Begini Proses Metamorfosis dari Kepompong Jadi Benang Sutera
- VIVA/Nur Faishal
VIVA – Seorang wanita berjilbab duduk di atas kursi plastik tanpa penyandar di sebuah stan pameran produk olah hasil alam di kawasan Bumi Perkemahan Claket, Taman Hutan Rakyat Raden Soerjo, Kecamatan Pacet, Kabupaten Mojokerto, Jawa Timur, beberapa waktu lalu. Kedua tangannya lincah mengurai serat-serat dari kepompong putih.
Sementara di depannya, alat pemintal sederhana dari kayu berputar-putar menata tali kecil atau benang. Wanita berjilbab merah muda itu adalah pegawai bagian pemintal benang sutra di Koperasi Kupu Sutra berbasis di Purwodadi, Kabupaten Pasuruan, Jawa Timur.
Hari itu, dia memamerkan cara mengurai serat sutera hingga jadi benang kepada pengunjung yang melihat-lihat di area acara Hari Bhakti Rimbawan di Tahura Radeng Soerjo. “Ini namanya sutra eri, koperasi kami satu-satunya di Indonesia yang produksi,” klaim Suwardi, Pengawas Koperasi Kupu Sutra kepada VIVA.
Di dekat wanita berjilbab itu, sebuah meja panjang berdiri. Di atasnya, tiga tampah anyaman bambu tergeletak berjejer. Di permukaan tampah, puluhan ulat bergerak-gerak di atas alas daun jarak. Masing-masing tampah berisi ulat dengan ukuran dan usia berbeda.

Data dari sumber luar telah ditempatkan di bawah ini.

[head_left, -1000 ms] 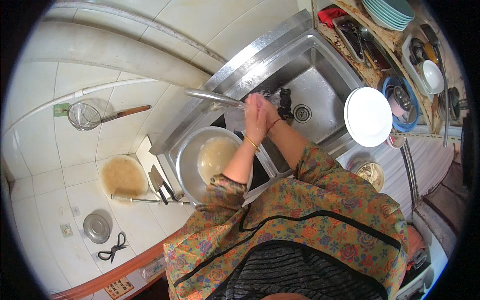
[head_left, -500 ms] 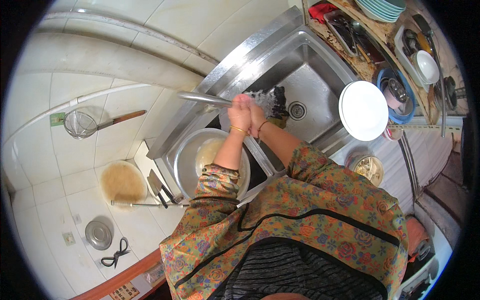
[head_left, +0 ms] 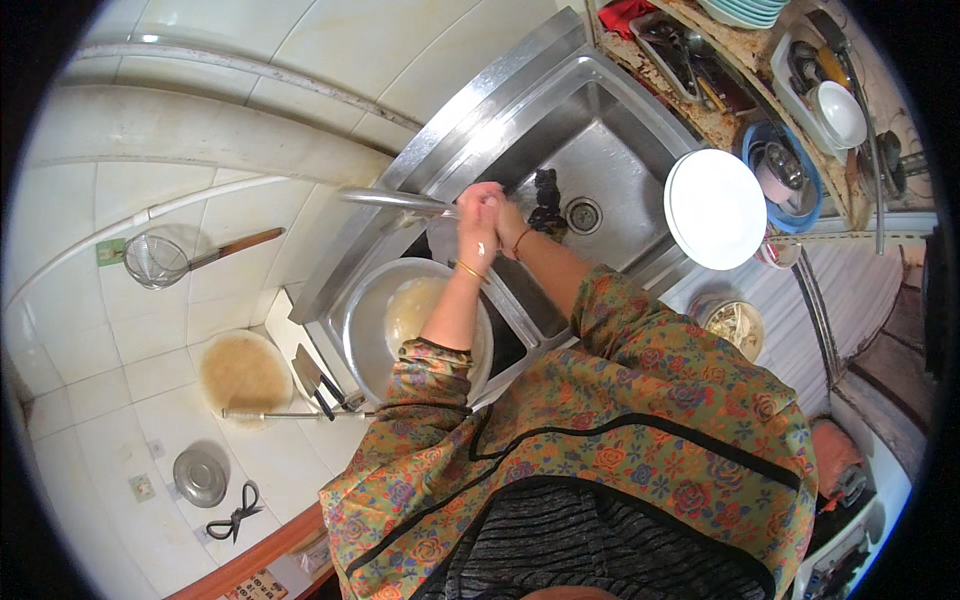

Warna kulit ulat beragam, ada yang hijau muda, kuning muda, dan putih. Yang sama hanya pada bintik-bintik hitam kecil memenuhi tubuh ulat itu.
Di meja yang sama, butiran telur ulat berada di atas daun jarak. Di dinding, sekitar 10 kupu-kupu berwarna cokelat tergantung serupa hiasan. Di meja lain, tiga tampah tergeletak di sebuah meja berisi tumpukan kepompong berwarna putih.
“Telur (sutra) itu kami bawa langsung dari Taiwan,” ujar Suwardi.
Dia memaparkan, Koperasi Kupu Sutra bergiat di bidang budidaya ulat sutra sejak tiga tahun lalu. Peternaknya warga sekitar koperasi, kini berjumlah sekitar 300 orang.
Koperasi hanya menerima kepompong dari peternak kemudian dipintal secara manual menjadi benang. Setelah itu, koperasi menjualnya kepada beberapa perusahaan tekstil mitra.
Koperasi, papar Suwardi, menyediakan telur sutra eri kepada peternak. Setelah menetas, 18 hari kemudian berproses jadi kepompong.
"Telur menetas dari kami, ketika menetas terus kemudian diberi (alas) daun jarak di tampah. Siklusnya, setelah menetas, dua hari dia (bayi ulat) sudah mulai makan (daun jarak), satu hari tidak," katanya.
Siklus itu berjalan hingga keempat. Setelah itu, tutur Suwardi, ulat sutra eri mulai besar dan membutuhkan daun jarak lebih banyak.
"Ulat besar di hari ke-16. Setelah itu empat hari enggak makan kemudian jadi kepompong. Ketika jadi kepompong, wajib bagi peternak untuk menyetor kepada kami (koperasi)," ucapnya.
Koperasi membeli kepompong dari peternak seharga Rp20 ribu per kilogram (kg). Di koperasi, kepompong tersebut kemudian dipintal secara konvensional menjadi benang. Nah, benang-benang itulah yang dijual koperasi kepada perusahaan mitra.
"Sementara ini perusahaan mitra kami masih dalam negeri," ujar dia.